New Internet Computer (NIC)
- Manufacturer: New Internet Computer Company
- Type: Internet Appliance
- Released: July 6, 2000; 25 years ago
- Introductory price: $199
- Discontinued: June 2003
- Units sold: Less than 50,000
- Operating system: Linux
- CPU: 266 MHz Cyrix MII
- Memory: 64 MB of RAM
- Storage: 4 MB of flash memory
- Connectivity: 10 MBps Ethernet 56K Modem Two USB 1.1 ports
- Power: 60 Watt power supply
- Online services: NetZero

= New Internet Computer =

The New Internet Computer (NIC) was a Linux-based internet appliance released July 6, 2000 by Larry Ellison and Gina Smith's New Internet Computer Company. The system (without a monitor) sold for US$199.

The NIC boots from a CD-ROM with a custom Linux distribution developed by Wim Coekaerts.

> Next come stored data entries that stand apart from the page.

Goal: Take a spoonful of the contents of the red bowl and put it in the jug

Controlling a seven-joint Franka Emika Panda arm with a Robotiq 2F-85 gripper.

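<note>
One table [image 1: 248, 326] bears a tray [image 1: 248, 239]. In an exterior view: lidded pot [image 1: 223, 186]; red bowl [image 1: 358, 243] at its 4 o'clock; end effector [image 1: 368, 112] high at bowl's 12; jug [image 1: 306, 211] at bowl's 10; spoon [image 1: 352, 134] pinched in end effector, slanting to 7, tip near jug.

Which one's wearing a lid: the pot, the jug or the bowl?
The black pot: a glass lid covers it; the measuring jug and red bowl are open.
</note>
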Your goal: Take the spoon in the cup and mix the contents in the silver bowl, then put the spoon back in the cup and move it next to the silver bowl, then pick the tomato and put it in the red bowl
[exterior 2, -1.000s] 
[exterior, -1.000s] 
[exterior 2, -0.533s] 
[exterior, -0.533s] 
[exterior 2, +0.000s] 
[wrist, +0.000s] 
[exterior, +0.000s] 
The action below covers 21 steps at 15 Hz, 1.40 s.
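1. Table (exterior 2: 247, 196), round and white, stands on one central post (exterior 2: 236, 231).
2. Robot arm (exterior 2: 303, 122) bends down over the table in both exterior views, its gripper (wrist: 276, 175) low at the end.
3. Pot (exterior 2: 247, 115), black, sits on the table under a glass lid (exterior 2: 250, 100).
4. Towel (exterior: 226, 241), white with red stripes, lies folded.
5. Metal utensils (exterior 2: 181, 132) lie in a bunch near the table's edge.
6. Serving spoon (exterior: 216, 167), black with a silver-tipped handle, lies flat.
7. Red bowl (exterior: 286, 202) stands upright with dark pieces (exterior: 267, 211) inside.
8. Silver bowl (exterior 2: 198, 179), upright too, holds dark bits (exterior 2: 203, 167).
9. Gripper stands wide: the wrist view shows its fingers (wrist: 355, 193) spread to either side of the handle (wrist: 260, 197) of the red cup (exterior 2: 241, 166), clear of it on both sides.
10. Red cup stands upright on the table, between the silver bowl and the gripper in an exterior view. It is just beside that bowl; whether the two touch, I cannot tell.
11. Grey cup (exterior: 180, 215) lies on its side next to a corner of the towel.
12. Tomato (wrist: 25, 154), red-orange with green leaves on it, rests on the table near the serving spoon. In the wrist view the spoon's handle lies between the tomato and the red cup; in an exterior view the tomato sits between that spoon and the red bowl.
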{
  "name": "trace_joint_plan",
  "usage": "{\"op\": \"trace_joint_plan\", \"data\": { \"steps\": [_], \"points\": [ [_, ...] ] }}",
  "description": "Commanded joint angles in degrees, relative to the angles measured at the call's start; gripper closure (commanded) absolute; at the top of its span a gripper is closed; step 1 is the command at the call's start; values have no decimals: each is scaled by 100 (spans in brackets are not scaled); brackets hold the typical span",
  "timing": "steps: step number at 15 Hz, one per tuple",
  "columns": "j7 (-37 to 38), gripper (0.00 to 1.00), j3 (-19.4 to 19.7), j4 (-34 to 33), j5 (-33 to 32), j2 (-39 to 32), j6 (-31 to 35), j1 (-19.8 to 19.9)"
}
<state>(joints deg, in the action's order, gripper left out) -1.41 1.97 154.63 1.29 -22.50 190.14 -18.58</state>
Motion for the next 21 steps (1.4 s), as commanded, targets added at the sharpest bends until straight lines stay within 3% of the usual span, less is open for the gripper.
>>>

It has no hard drive and no way to install additional software. The system's only non-volatile storage is 4 MB of flash memory.

Ellison planned to sell 5 million units the first year, but fewer than 50,000 units were sold. The company shut its doors in June 2003. PC World ranked the NIC as the ninth worst PC of all time.